The European Space Agency released the first five science images from the Euclid space telescope Tuesday, showing how the wide-angle observatory will survey familiar cosmic wonders like galaxies and stars to study the unseen dark energy and dark matter that dominate the Universe.
Stationed nearly a million miles (1.5 million kilometers) from Earth, Euclid will scan one-third of the sky over the next six years, collecting an estimated 1 million images of billions of galaxies. Scientists have developed sophisticated algorithms to analyze the data coming down from Euclid to measure the distances and shapes of each of these galaxies.
From that, scientists can infer how the influence of dark matter pulls on the galaxies, forming clusters and causing them to spin faster. Dark energy is the mysterious force that is driving the accelerated expansion of the Universe.

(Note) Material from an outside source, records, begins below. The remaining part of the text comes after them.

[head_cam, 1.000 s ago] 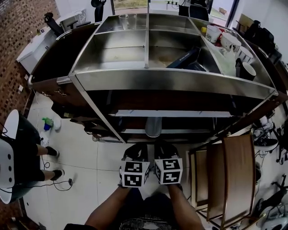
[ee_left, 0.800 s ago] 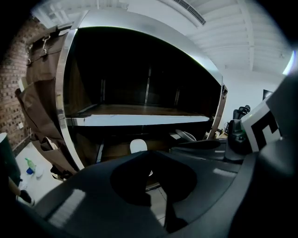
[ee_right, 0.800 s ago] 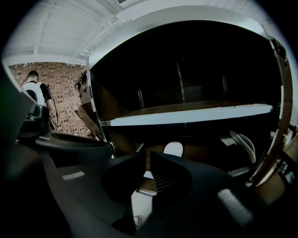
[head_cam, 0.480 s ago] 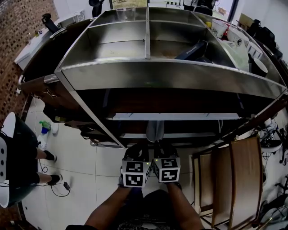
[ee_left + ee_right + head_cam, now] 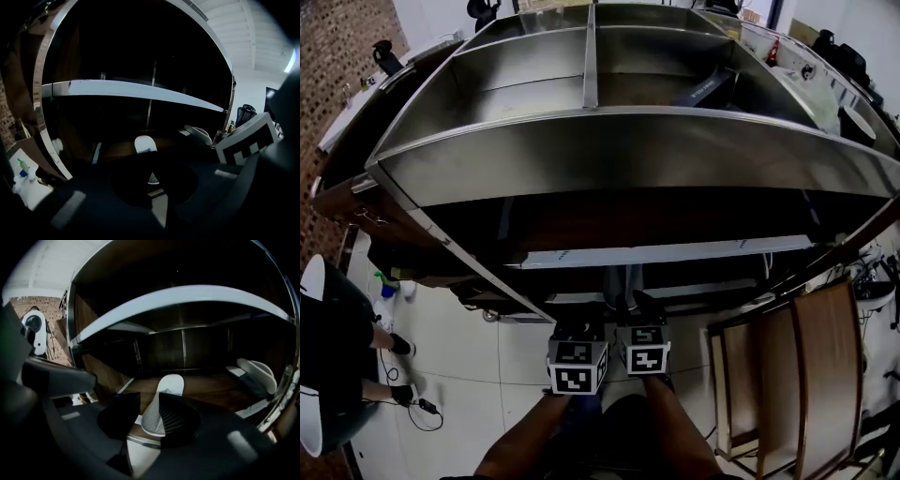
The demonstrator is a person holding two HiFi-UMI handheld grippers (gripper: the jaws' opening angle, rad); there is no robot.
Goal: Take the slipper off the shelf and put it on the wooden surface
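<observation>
Though lower than before, right tongs (image 5: 148, 403) newly spread astride slipper (image 5: 171, 383), left tongs (image 5: 151, 164) pressed together

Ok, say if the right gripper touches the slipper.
Cannot tell. Right gripper view: the slipper lies between the jaws of the right gripper, which have just been opening; one overlaps its edge.

Green bottle (image 5: 382, 283) on tile floor (image 5: 478, 375); 1 person (image 5: 347, 366) beside; brick wall (image 5: 333, 56) left.
</observation>
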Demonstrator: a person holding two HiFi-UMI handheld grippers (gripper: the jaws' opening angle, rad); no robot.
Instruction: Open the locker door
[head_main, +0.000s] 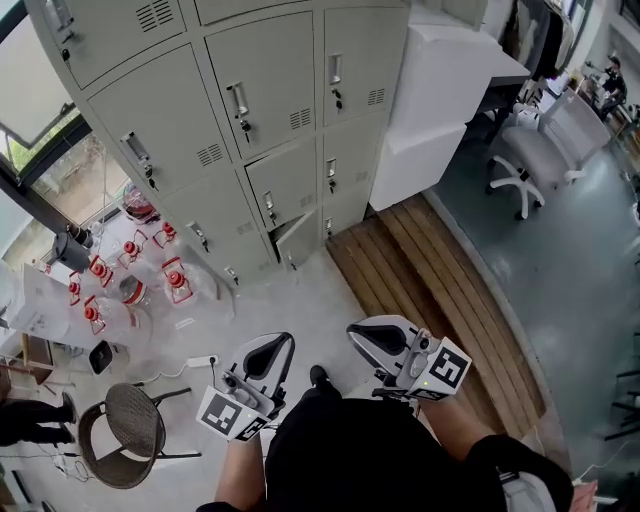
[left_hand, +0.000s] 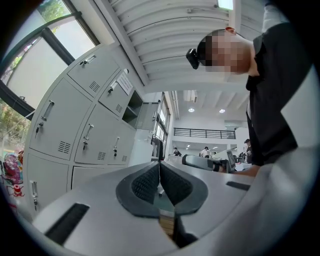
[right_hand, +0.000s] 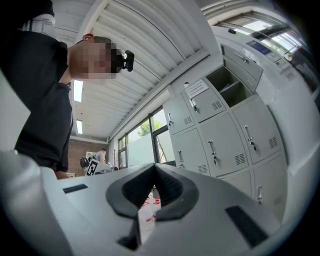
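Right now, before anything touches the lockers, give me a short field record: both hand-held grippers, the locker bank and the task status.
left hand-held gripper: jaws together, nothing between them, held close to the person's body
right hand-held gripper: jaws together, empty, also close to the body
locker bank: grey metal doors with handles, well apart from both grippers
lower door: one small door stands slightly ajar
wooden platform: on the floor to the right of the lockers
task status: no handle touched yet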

It’s a novel way of studying something that defies detection with telescopes. If the mission is successful, Euclid won’t become famous for producing pretty pictures like the larger Hubble or Webb telescopes, but it could rewrite astronomy textbooks if it makes fundamental discoveries about the makeup of the Universe.
Still, the pictures are breathtaking.
“What these images tell us is that the instruments of Euclid are working fantastically, that we are getting ready to start with the ultimate goal of Euclid,” said Guadalupe Cañas Herrera, a space science research fellow at ESA.

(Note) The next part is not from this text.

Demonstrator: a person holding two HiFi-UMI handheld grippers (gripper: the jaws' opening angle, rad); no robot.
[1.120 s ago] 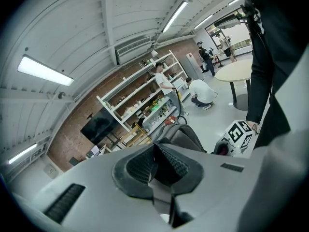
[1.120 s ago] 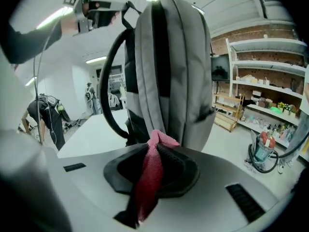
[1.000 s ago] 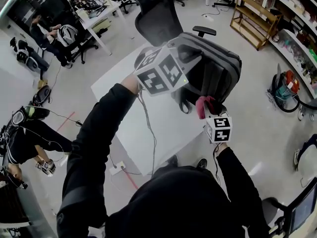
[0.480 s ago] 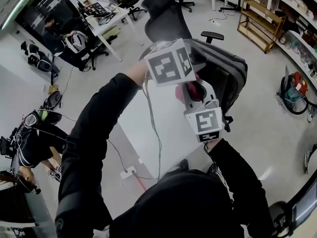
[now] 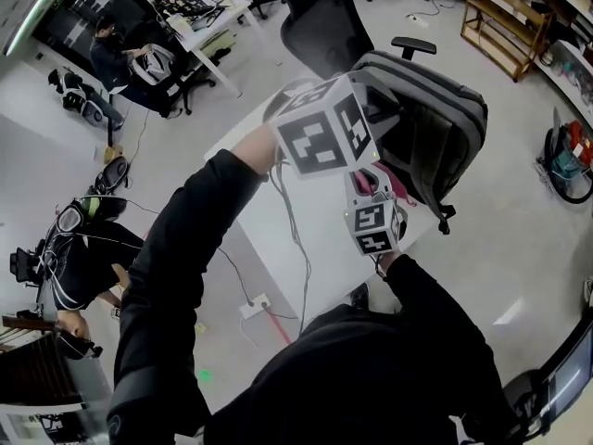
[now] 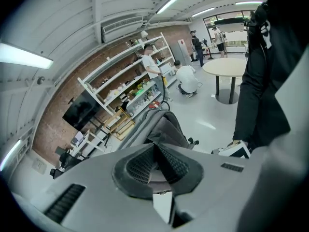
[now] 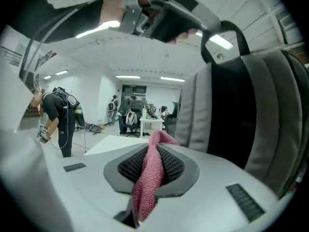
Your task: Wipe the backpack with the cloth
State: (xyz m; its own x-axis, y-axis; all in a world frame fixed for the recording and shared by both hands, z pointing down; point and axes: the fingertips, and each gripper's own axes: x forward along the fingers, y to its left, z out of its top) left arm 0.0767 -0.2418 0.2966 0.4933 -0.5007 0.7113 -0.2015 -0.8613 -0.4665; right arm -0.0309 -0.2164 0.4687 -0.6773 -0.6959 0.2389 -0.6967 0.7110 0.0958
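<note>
Holding: our right tool [image 7: 153, 153] pinches a pink cloth [image 7: 148, 178] between nearly closed jaws, and the cloth's end sticks out past the tips.
Left tool [image 6: 155, 151]: jaws pressed fully together at the top of the grey backpack [image 5: 435, 128], on its fabric as far as we can see.
Backpack: upright on the far right corner of the white desk [image 5: 324, 262], with a black office chair [image 5: 324, 17] just beyond it.
Cloth position: just beside the backpack's near left face; we cannot tell whether it touches.
Tools together: the right tool sits just nearer us than the left tool, both over the desk.
</note>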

Using light to see the dark
Euclid’s 3.9-foot (1.2-meter) telescope is half the size of Hubble’s primary mirror and five times smaller than that of Webb. The secret sauce of the $1.5 billion Euclid mission is its ability to view the Universe with a wide field of view. For example, one of Euclid’s first science images shows the Horsehead Nebula, a star-forming region in the constellation Orion about 1,375 light-years from Earth. Many telescopes have observed this nebula before, but Euclid captured a wide, but still sharp, view of the Horsehead Nebula in about one hour.
“We could make this up with other images from other telescopes, but it would take us an awfully long time to take an awful lot of observations and stitch them all together,” said Carole Mundell, ESA’s director of science.
Scientists say it would take Hubble hundreds of years to complete the same extra-galactic survey as the one planned for Euclid, which will cover in a week the same area of sky that Hubble has observed in its 33-year mission. The objective is for Euclid to gather enough data for a statistical survey of galaxies to improve astronomers’ understanding of dark energy and dark matter, which are thought to make up about 95 percent of the Universe. The rest of the cosmos is made of regular atoms and molecules that we can see and touch.
“If you want to observe the Universe in a cosmological way, you don’t want to be restricted to particular areas,” Giuseppe Racca, ESA’s Euclid project manager, said before Euclid’s launch. “You really want to observe a lot.”